È stato un vero e proprio successo l'iniziativa "Tornano le lucciole sugli Spalti delle Mura": la visita guidata notturna, dal punto di vista naturalistico e storico, organizzata dal Comune di Lucca in collaborazione col Consorzio 1 Toscana Nord, e che ieri sera (martedì 1 giugno) ha animato la serata cittadina.
Le protagoniste dell'evento sono state proprio le lucciole primaverili: tornate a popolare, con le loro luci, la striscia verde che avvolge l'intero ingesso di Lucca, grazie anche alla svolta ambientalista compiuta dalla scelta di operare tagli selettivi, col mantenimento dei corridoi ecologici - che preservano appunto fauna e flora - lungo i fossi degli Spalti.
Ad accogliere i partecipanti, alla Casa del Boia, sono stati la biologa ambientale Arianna Chines, il presidente della commissione ambiente del Consiglio comunale Daniele Bianucci e l'assessore ai lavori pubblici Francesco Raspini. Ad accompagnare i cittadini nella camminata notturna lungo il prato degli Spalti sono stati, oltre ad Arianna Chines, Riccardo Massagli, Gabriele Calabrese, Antonella Giusti e Angela Giannotti.
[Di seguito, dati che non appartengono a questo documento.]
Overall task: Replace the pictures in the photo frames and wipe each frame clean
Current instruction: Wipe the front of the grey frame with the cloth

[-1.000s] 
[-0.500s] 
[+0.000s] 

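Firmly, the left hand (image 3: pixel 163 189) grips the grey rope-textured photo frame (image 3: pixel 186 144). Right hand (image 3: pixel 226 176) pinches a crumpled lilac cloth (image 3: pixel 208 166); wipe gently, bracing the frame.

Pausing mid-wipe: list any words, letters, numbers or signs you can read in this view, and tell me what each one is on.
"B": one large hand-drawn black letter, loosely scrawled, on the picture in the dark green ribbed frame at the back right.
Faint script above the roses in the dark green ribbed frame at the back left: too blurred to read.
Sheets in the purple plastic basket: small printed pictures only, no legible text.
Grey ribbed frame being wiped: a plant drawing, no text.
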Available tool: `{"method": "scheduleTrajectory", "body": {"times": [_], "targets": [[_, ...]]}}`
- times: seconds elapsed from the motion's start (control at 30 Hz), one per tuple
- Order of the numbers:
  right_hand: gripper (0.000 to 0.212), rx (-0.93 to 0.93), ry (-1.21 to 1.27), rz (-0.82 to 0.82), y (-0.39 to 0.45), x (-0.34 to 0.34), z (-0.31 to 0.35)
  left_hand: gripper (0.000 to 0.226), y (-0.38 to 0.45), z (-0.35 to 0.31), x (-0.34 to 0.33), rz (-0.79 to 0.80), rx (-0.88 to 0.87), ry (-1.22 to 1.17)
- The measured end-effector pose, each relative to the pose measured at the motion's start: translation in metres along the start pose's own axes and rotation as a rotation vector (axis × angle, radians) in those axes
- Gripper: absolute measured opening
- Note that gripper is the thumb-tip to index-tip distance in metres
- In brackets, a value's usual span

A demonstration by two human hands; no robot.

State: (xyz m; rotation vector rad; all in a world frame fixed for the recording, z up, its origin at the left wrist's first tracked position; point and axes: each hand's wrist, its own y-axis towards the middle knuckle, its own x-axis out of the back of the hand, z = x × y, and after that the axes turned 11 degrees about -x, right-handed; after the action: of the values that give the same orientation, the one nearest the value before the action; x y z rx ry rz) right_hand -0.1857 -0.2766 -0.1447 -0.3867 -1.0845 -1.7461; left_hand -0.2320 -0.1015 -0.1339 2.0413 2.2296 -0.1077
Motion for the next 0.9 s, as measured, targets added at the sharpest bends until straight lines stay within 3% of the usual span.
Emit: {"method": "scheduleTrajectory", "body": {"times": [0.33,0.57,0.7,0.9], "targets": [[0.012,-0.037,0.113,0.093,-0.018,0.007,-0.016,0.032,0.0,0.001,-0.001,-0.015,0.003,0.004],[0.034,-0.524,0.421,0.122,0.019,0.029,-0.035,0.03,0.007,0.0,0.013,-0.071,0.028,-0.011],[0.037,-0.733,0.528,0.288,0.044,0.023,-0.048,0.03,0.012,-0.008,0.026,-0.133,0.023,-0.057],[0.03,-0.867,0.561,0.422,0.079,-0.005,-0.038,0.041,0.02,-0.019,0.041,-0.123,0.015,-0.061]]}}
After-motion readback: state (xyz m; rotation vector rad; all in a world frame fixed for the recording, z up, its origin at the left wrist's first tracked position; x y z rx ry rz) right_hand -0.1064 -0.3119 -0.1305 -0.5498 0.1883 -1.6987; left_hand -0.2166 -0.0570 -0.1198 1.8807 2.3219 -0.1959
All'appuntamento ha partecipato anche Celestino Marchini, che era assessore quando il progetto partito. Una dedica particolare gli organizzatori l'hanno voluta riservare a Franco Petrini, fondatore del gruppo "Custodi della Città" da poco scomparso, che negli anni ha sempre lottato affinché il verde degli Spalti fosse valorizzato come parco urbano.
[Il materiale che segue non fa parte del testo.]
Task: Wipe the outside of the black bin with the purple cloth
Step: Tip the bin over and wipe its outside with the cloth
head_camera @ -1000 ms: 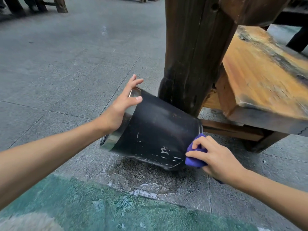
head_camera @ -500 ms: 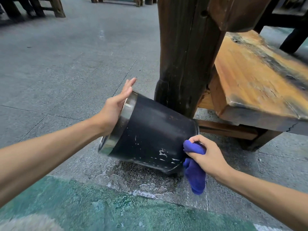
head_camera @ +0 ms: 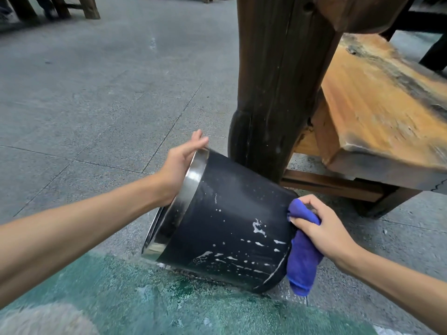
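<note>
Both hands busy: left (head_camera: 179, 165) steadies tipped bin (head_camera: 229, 223) against post (head_camera: 278, 93), right (head_camera: 324, 228) grips cloth (head_camera: 302, 262).

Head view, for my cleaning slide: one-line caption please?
Left hand tilts the black bin by its rim while the right hand presses the purple cloth against its base.

From my remote feed, grey stone paving slabs (head_camera: 101, 97) covered the ground, with a green-painted patch (head_camera: 169, 303) nearest me. A dark wooden post (head_camera: 278, 81) rose beside a worn orange-brown wooden bench (head_camera: 377, 112); more wooden legs (head_camera: 89, 8) stood far off.
</note>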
L'adesione dei cittadini all'iniziativa (completamente gratuita) è stata straordinaria: per venire incontro alle più delle trecento persone che si sono prenotate, gli appuntamenti saranno ripetuti anche venerdì e lunedì prossimo.
Commento di Aldo Grandi: iniziativa senza dubbio meritoria e lodevole, ma mettetevi d'accordo, nel titolo avete scritto 300 persone e nel pezzo 100. Non per fare polemiche e non perché cambi la sostanza positiva dell'evento, ma chi ha redatto il comunicato stampa forse ha sbagliato qualcosa, magari nell'enfasi del momento?